Mais alors, les chemins du choix des livres sont bien impénétrables ! En effet, comme je le fais presque systématiquement quand je découvre un nouvel auteur potentiellement intéressant, je parcours ses autres titres avant d'arrêter mon choix… et c'est ainsi que je suis tombée sur celui-ci, qui tout à coup m'a fait craquer, malgré une note assez tristounette. le roman autour de la porte de Flandre est bien sûr dans ma Wish List, tandis que j'embarquais pour une lecture en Yorkshire. Et je suis enchantée !
Le format court de ce roman ne permet qu'une brève tranche de vie du jeune chercheur en économétrie Adam qui, ayant obtenu un poste à l'université de York, s'embarque de façon plus privée dans une étude ethnographique du peuple anglais, s'inspirant des grands explorateurs, comme
James Cook qui apparaît à plusieurs reprises. On imagine sans difficulté que cet Adam représente l'auteur lui-même... Pour son étude, Adam se rend régulièrement au pub du coin, le Blue Bell, où il rencontre une galerie de personnages improbables –dont la fameuse « femme la plus riche du Yorkshire »- et pas forcément représentatifs du peuple anglais, du moins pas tel qu'on l'imagine depuis notre Europe continentale. Mais peu importe : même si ces personnages ne sont pas forcément crédibles, on se prend au jeu car Adam est attachant dans sa naïveté à traquer l'Anglais-type.
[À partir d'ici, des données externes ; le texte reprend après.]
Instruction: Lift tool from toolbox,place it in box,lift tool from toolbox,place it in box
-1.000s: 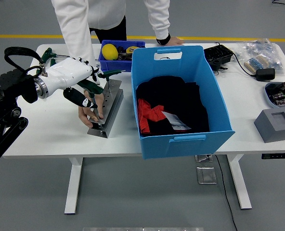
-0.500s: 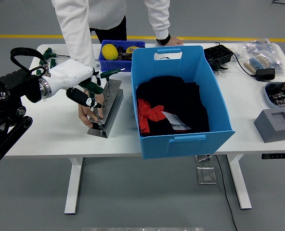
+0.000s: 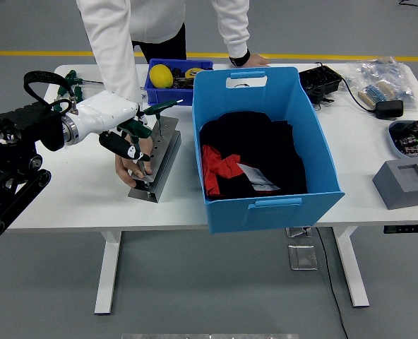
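Note:
A grey metal tool stand [image 3: 161, 157] sits on the white table [image 3: 75, 191], left of the big blue box [image 3: 265, 205]. My left hand [image 3: 121, 131], white with black fingers [image 3: 129, 150], is over the stand's upper end and curled around a green-handled tool [image 3: 156, 109] that rises from it. A person's hand [image 3: 133, 167] presses on the stand's near end. The blue box holds black and red cloth [image 3: 248, 159]. My right hand is out of view.
A small dark-blue bin [image 3: 158, 90] with a yellow ball [image 3: 160, 75] stands behind the stand. More green tools [image 3: 71, 79] lie at the far left. The person's other hand [image 3: 250, 61] rests behind the box. A black device [image 3: 320, 82], a round tray [image 3: 412, 135] and a grey block [image 3: 405, 182] lie to the right.
My left arm has moved a little to the right, and the hand has settled closer over the stand, still on the green handle. The person's hand has stayed on the stand.

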Tool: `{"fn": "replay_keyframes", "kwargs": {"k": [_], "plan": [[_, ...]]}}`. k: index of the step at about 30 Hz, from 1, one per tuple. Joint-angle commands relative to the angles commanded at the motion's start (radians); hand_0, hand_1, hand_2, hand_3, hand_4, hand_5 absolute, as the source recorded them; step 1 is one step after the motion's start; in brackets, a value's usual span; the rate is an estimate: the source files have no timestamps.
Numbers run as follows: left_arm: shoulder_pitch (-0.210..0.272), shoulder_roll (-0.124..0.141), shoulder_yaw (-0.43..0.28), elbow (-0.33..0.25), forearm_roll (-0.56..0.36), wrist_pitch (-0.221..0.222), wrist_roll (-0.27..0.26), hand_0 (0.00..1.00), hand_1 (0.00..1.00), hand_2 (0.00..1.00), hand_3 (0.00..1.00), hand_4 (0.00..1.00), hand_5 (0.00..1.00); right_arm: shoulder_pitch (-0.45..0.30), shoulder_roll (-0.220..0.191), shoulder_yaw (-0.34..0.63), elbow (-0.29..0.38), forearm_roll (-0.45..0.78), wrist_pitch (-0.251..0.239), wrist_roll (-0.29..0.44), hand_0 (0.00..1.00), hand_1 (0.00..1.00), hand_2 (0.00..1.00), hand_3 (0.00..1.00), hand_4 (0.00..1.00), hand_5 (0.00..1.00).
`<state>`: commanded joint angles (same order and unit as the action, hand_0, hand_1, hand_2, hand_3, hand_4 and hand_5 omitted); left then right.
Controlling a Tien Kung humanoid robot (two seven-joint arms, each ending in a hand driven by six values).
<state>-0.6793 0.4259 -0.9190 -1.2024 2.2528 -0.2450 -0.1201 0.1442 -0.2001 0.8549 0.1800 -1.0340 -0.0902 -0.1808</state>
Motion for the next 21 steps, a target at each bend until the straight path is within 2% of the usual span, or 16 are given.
{"fn": "replay_keyframes", "kwargs": {"k": [5, 6, 17, 18, 21], "plan": [[-0.009, 0.000, 0.012, 0.009, -0.001, 0.005, -0.001, 0.388, 0.223, 0.241, 0.382, 0.998, 0.592, -0.003, 0.000, 0.000, 0.000, -0.002, 0.000, 0.000, 0.645, 0.632, 0.731, 0.573, 0.839, 0.660], [-0.011, 0.000, 0.014, 0.011, -0.001, 0.006, -0.001, 0.346, 0.176, 0.189, 0.307, 0.998, 0.612, -0.003, 0.000, 0.000, 0.000, -0.002, 0.000, 0.000, 0.645, 0.631, 0.731, 0.574, 0.840, 0.660], [-0.018, -0.002, 0.035, 0.024, -0.015, 0.034, -0.009, 0.318, 0.133, 0.158, 0.271, 0.998, 0.616, -0.006, 0.000, 0.000, 0.000, -0.002, -0.002, -0.001, 0.645, 0.633, 0.731, 0.573, 0.839, 0.660], [-0.018, -0.002, 0.036, 0.026, -0.017, 0.038, -0.010, 0.291, 0.104, 0.127, 0.216, 0.998, 0.621, -0.006, 0.000, -0.001, 0.000, -0.001, -0.001, 0.000, 0.645, 0.633, 0.731, 0.573, 0.839, 0.660], [-0.021, -0.001, 0.039, 0.030, -0.024, 0.047, -0.012, 0.291, 0.104, 0.127, 0.216, 0.998, 0.621, -0.005, 0.000, -0.001, 0.000, -0.001, -0.002, 0.001, 0.645, 0.633, 0.731, 0.573, 0.839, 0.660]]}}
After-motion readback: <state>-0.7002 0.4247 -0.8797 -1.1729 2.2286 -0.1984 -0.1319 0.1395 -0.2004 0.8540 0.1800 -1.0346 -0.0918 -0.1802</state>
Et surtout, à travers ses anecdotes du Blue Bell, mais aussi des souvenirs de l'enfant qu'il était dans la petite ville d'Azemmour au Maroc ou l'étudiant à Paris, le tout orné de 1.001 digressions, l'auteur dénonce un certain racisme ordinaire – on l'adule presque en tant que parisien, mais la minute d'après on le fuit quand il révèle qu'en fait il est marocain, pour ne citer qu'un exemple ! et son étonnement proche de l'ébahissement lorsque, quelquefois, on continue de le considérer comme un autre humain, tout simplement, malgré ses origines. La question est posée, aussi, tout au long du livre : à partir de quand est-on « l'étranger » de l'autre, et pourquoi certains peuples « primitifs » doivent-ils être étudiés par des ethnographes, alors que d'autres au nom de leur modernité n'auraient rien à (dé)montrer?
Le tout est écrit dans une langue enlevée et plutôt érudite, truffée de citations et autres passages essentiellement en anglais (mais parfois en latin, j'ai aussi repéré de l'italien… ou du français), qui ne renvoient jamais à aucune note de traduction (qui aurait sans doute gâché le plaisir, de toute façon), mais aussitôt intégrés ou reformulés dans le texte, ce qui les rend légers, presque vaporeux parfois. Toute cultivée que soit cette écriture, on n'a jamais le sentiment d'une prise de tête, car cette plume est saupoudrée d'autodérision pleine d'un humour toujours très fin et piquant qui fait ne fait pas de ravages incontrôlés, mais qui fait sourire tout au long du livre.